Tiruchirappalli Fort is a dilapidated fort in India which once protected the Old City of Trichy encompassing Big Bazaar Street, Singarathope, Bishop Heber School, Teppakulam and Tiruchirapalli Rock Fort. All that remains now is a railway station with that name and Main Guard Gate along West Boulevard Road in the city of Tiruchirappalli in Tamil Nadu. The fort can be traced along West Boulevard Road in West, East Boulevard Road in East, Butter-worth Road in North and Gandhi Market to the South.

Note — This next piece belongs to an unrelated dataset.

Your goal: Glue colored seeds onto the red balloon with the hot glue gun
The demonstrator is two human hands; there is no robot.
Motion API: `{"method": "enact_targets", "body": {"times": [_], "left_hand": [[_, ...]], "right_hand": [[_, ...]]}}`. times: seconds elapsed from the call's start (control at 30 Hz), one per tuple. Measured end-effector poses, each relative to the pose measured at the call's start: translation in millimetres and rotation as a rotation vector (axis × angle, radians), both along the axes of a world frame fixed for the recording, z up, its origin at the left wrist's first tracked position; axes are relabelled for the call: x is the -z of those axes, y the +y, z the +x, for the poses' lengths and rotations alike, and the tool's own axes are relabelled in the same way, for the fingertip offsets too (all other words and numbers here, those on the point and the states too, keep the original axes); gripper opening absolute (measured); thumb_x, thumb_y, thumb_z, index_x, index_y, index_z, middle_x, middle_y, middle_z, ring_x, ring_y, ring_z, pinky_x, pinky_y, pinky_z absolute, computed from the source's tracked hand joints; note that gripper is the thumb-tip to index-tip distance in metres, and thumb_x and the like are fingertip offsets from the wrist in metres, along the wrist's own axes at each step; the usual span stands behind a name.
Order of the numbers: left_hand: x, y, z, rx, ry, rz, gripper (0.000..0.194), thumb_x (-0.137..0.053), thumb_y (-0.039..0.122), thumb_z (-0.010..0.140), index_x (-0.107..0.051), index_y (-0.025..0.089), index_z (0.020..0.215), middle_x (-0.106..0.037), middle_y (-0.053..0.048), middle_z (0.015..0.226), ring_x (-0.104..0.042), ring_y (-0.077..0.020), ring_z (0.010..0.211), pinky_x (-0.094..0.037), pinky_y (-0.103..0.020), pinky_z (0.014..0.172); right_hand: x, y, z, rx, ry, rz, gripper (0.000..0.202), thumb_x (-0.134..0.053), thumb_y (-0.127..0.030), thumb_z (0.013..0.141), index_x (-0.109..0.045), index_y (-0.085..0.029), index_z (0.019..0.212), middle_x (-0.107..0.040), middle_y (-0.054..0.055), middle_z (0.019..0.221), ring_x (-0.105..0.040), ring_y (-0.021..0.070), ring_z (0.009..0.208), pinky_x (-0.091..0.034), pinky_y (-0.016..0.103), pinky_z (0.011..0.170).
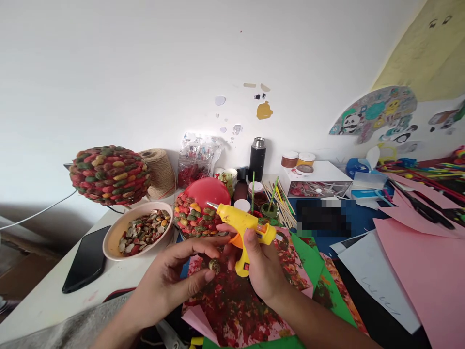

Tiruchirapalli Fort Railway Station lies opposite the Main Guard Gate and Tiruchirapalli Town Station lies towards its Eastern Entrance.

Strategically sited on the bank of the River Cauvery (Kaveri) in Southern India, about 56 miles (90 km) from the sea, Trichinopoly was the third most important fortified post in the Madras Presidency (after Fort St. George and Fort St. David). The rectangular fort was built to enclose the Rock, one of several natural outcrops of volcanic gneiss which rise abruptly from the plain.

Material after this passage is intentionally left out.